Constat sévère pour le renseignement

"Le constat est sévère pour le renseignement, a repris Laurette Onkelinx. Ils ont mis en avant un manque de moyens. Tant pour la sûreté de l’état que le service de renseignement de l'armée. C'est vrai, il faudrait plus de moyens, mais aussi plus de mobilité entre agents intérieurs et extérieurs. Mais ce n'est pas qu'une question de moyens, c'est la méthode de travail qui doit être revue de fond en comble. Le renseignement est recueilli par des sources multiples MAIS qui ne travaillent pas suffisamment ensemble, ne partagent pas leur savoir. On aurait pu dire " ils doivent collaborer ", mais ça leur a été dit 100 fois, ça n’est pas suffisant, il faut l’imposer en changeant les structures".

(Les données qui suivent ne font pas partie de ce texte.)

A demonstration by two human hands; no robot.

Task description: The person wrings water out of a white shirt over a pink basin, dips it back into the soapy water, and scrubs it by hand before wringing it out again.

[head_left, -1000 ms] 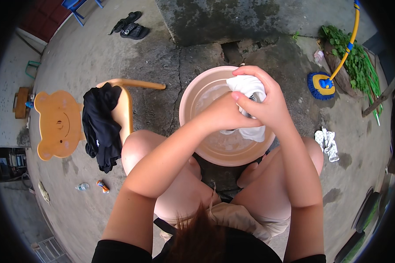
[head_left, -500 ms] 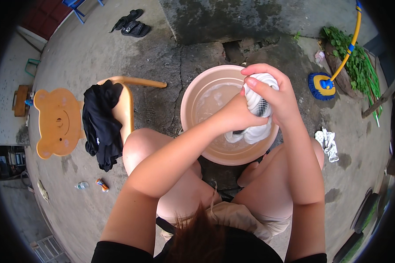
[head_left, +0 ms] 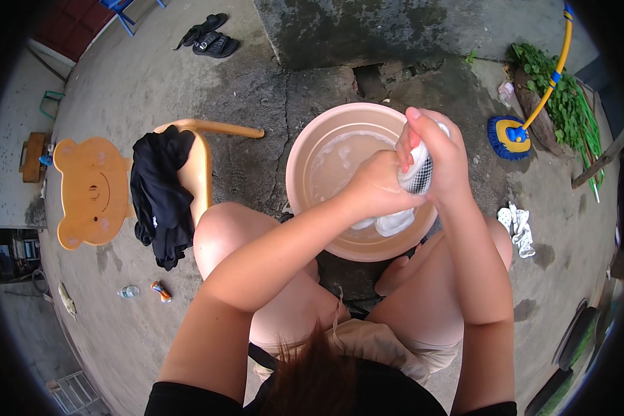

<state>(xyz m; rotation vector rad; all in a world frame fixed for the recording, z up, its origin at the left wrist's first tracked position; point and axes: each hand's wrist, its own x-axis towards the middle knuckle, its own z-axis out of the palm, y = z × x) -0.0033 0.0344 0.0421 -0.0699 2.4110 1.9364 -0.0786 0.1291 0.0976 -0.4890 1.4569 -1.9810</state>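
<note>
Over the right half of a pale pink basin, both hands are closed on a wet white cloth with a black-and-white checked patch. My left hand grips its lower left side. My right hand wraps the upper part, with bent fingers at the top. Below the hands, a white end of the cloth hangs at the cloudy, sudsy water. The fingers hide much of the cloth, so its exact kind cannot be made out.
At left, black clothing drapes over a yellow chair with a bear-shaped back. A blue-and-yellow mop brush stands right of the basin, near a small spotted white cloth. Black sandals lie at the far left.
My right hand's fingers have curled tighter around the upper cloth, which is now mostly covered and looks more squeezed. The left hand keeps its hold, moved slightly.
</note>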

  1. Entre les deux grands services de renseignement (armée et sûreté de l'état), création d’une  plate-forme commune avec des services mis en commun (traduction, analayse, exploration de ce qui se passe sur le Web), en espérant créer une culture du partage via cette structure commune. "Cela devrait aussi faciliter le travail avec la CETIF, la Cellule de Traitement des Informations Financières)".
  2. Les service des deux agences doivent se déployer sur l’ensemble du territoire et collaborer avec la police judiciaire. Là où il y a un service de PJF (Polie Judiciaire Fédérale), création de "Joint Intelligence Center", centre local de renseignement conjoint avec les deux services de renseignement, l’OCAM (Observatoire de la Menace) et la PJF locale. "Il y a un prototype à Bruxelles, on le veut partout".
  3. Dans les 5 ressorts de cour d’appel, création de "Joint Decision center". Pour gérer les dossiers terrorisme, structure avec les mêmes que précédemment plus le parquet fédéral, pour répondre à la question : que fait-on ? Arrestation, méthode particulière de recherche, demande de plus d’info, contact avec le bourgmestre ? fermeture d’endroits ? "Cela devrait permettre d’arrêter la surjudiciarisation dans certains cas pour laisser travailler le renseignement."
  4. Développement à l'international. "Toutes les opérations liées aux frères El Bakraoui sont restées inconnues de nos services de renseignement. Les agents de renseignement doivent se déployer à l’international, dans les ambassades et travailler avec les officiers de liaison".
  5. Les prisons : "on ne savait rien des visites d'Oussam Atar aux frères El Bakraoui, qui ont peut-être contribué à leur radicalisation. On veut forcer le changement avec nouvelles méthodes". Denis Ducarme a ainsi évoqué de nouveaux outils donnés aux directeurs de prison, notamment pour le contrôle des visiteurs.

Suivi plus strict des libérés conditionnels

Denis Ducarme a lui pointé une série de recommandations faites dans le cadre du suivi pénal, qui a également failli puisque certains acteurs des attentats ont participé au projet pendant leur libération conditionnelle. "Le tribunal d’application des peines aura un rôle capital sur la libération conditionnelle en cas de dossier terrorisme". Son principe n'est pas remis en cause, mais "à concilier avec l’impératif de protection de la société", notamment via un "suivi plus strict des conditions particulières".

Et de citer l'exemple de "l'autorisation de voyage", qui devra "faire l’objet d’une motivation spéciale, détaillée, lorsqu’il y a des indices de radicalisation", à présenter devant le TAP.

La police a également un rôle à jouer dans les contrôles de résidence, et donner un feedback si non respect des conditions.

2000 agents supplémentaires

La commission a aussi fait un plaidoyer pour injecter pas mal de moyens en plus dans ces dispositifs d'approche intégrée, de la prévention à la répression: "les cadres ne sont pas remplis à plusieurs niveaux, a insisté Patrick Dewaele. Il y a notamment un déficit de policiers. Il faudrait 2000 agents supplémentaires pour un fonctionnement policier plus efficace. Cela coûtera de l’argent, mais c’est notre recommandation".

Des recrutements qui devraient tenir compte de la diversité, recommande la Commission. "Souvent des policiers d'origine étrangère ont obtenu de l'information" souligne le rapport. Il y a pourtant un ressenti de racisme au sein de plusieurs services de police, auquel il faudra porter attention.

Des propositions comme les infiltrants civils, la prolongation de la garde-à-vue à 72h, les peines incompressibles ou l'instauration d'un état d'urgence n'ont finalement  pas été retenues.